Вот какие обстоятельства сопутствовали и предшествовали рождению Этьена д'Эрувиля. Граф непрестанно желал смерти отвергнутому сыну, и не только потому, что однажды ему пришло такое желание; ведь даже если б он мог заставить умолкнуть в себе плачевную склонность злого человека преследовать тех, кому он уже причинил вред, и даже если б он не был вынужден, к великой своей досаде, притворяться в любви к мерзкому недоноску, которого он считал сыном гугенота Шаверни, бедняжка Этьен все же вызывал бы у него отвращение. Ребенок родился слабеньким, болезненным; беду эту, быть может, еще усугубила пресловутая «ласка» графа, и столь рахитичное существо было непрестанным оскорблением отцовского самолюбия графа. Он ненавидел красивых мужчин, но не меньше ненавидел и людей хилых, у которых телесную силу заменяет сила разума. Чтобы ему угодить, мужчине нужно было отличаться безобразным лицом, высоким ростом, крепким сложением и полным невежеством. Этьен д'Эрувиль, так сказать, обреченный из-за слабого своего здоровья на сидячий образ жизни и занятия науками, должен был найти в отце беспощадного врага. Уже с колыбели началась его борьба с этим великаном, а помощь против столь страшного противника могла ему оказать только мать, в чьем сердце, по трогательному закону природы, любовь к сыну возрастала вместе с грозившими ему опасностями.

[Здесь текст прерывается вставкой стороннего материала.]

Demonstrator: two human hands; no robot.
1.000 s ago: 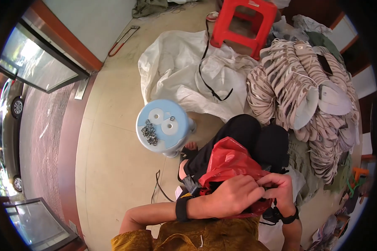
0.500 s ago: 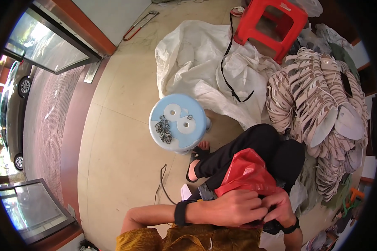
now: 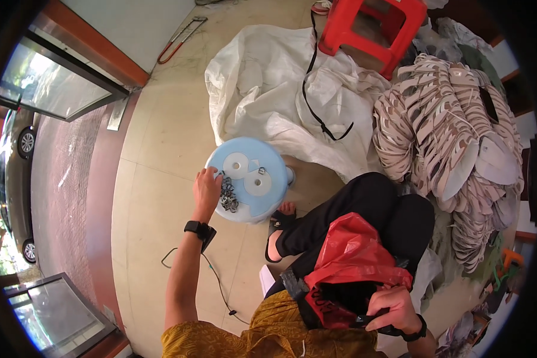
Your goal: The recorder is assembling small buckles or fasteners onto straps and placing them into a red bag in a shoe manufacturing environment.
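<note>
My left hand (image 3: 206,192) reaches to the left edge of a round blue stool (image 3: 271,156), its fingers bent and drawn together against a pile of small metal buckles (image 3: 228,198). Whether a buckle is between the fingertips is hidden. A lone buckle (image 3: 261,170) lies apart on the seat. In my lap is a red plastic bag (image 3: 353,250), its mouth open toward me and dark inside. At the bag's near rim, my right hand (image 3: 395,310) pinches a small black strap piece (image 3: 364,320) between thumb and fingers.
A white woven sack (image 3: 262,89) with a black strap (image 3: 309,98) spreads over the floor beyond the stool. At the right are stacked beige shoe pieces (image 3: 435,131); a red stool (image 3: 394,51) stands behind. A thin cable (image 3: 219,293) lies near my left forearm.
My left hand has left the bag and moved forward and left to the buckles on the stool. My right hand stays by the bag, whose mouth now shows. The view has shifted slightly.
</note>
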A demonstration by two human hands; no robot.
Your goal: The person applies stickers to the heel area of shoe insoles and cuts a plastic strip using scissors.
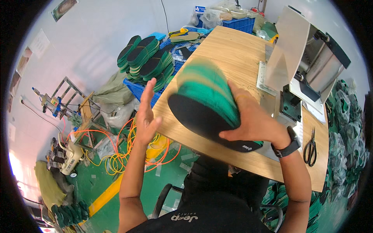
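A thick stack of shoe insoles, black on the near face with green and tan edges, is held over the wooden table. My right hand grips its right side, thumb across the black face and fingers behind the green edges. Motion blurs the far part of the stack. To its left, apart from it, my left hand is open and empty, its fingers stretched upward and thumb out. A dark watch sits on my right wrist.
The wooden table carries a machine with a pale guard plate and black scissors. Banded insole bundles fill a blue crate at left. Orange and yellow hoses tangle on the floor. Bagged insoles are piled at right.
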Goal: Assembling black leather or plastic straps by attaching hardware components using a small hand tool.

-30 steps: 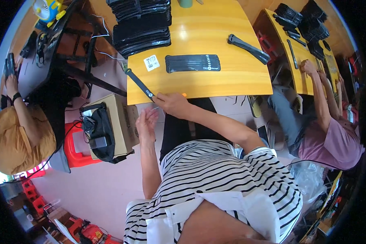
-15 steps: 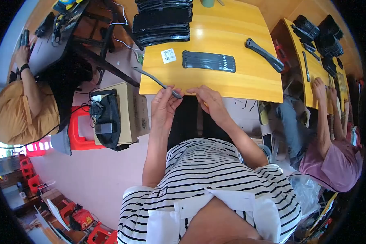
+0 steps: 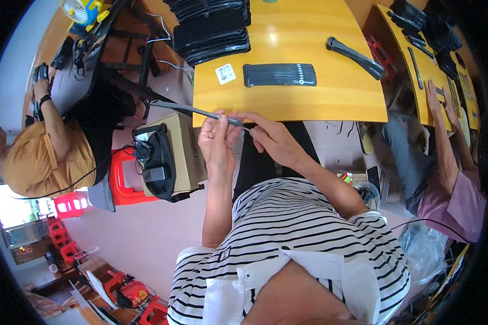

Оказавшись в полном одиночестве после нежданного отъезда графа, Жанна де Сен-Савен обязана была своему ребенку проблесками счастья, и они скрашивали ее жизнь. Сына, рождение которого граф вменял жене в преступление, считая его ребенком Жоржа де Шаверни, она обожала, как обожает женщина плод незаконной любви; обязанная сама кормить его грудью, она делала это с радостью. Она не желала, чтоб ей в чем-нибудь помогали служанки, сама одевала и раздевала свое дитя, испытывая величайшее удовольствие от каждой, хотя бы маленькой, заботы о нем. Непрестанные труды, напряженное внимание, необходимость просыпаться по ночам в определенный час и кормить ребенка — все это наполняло ее блаженством. Лицо ее сияло счастьем, когда она хлопотала вокруг этого маленького существа. Так как Этьен родился преждевременно, приданое ему еще не было готово, мать пожелала сама сшить все, чего недоставало, и с каким совершенством она это сделала, могут себе представить те матери, на которых падали подозрения мужей, те, которые в ночной тиши безмолвно трудились для обожаемых своих детей. При каждом стежке рождалось воспоминание, желание, мечта, — и какие чудесные картины создавало воображение матери, когда она расшивала прелестными узорами нежную ткань! О всех ее «безумствах» докладывалось графу д'Эрувилю, и грозовая туча, уже поднявшаяся на горизонте, темнела все больше. Меж тем для матери, вкушавшей тайное счастье, время бежало стремительно, дни казались слишком короткими для бесчисленных и тщательных забот о младенце, которого она кормила.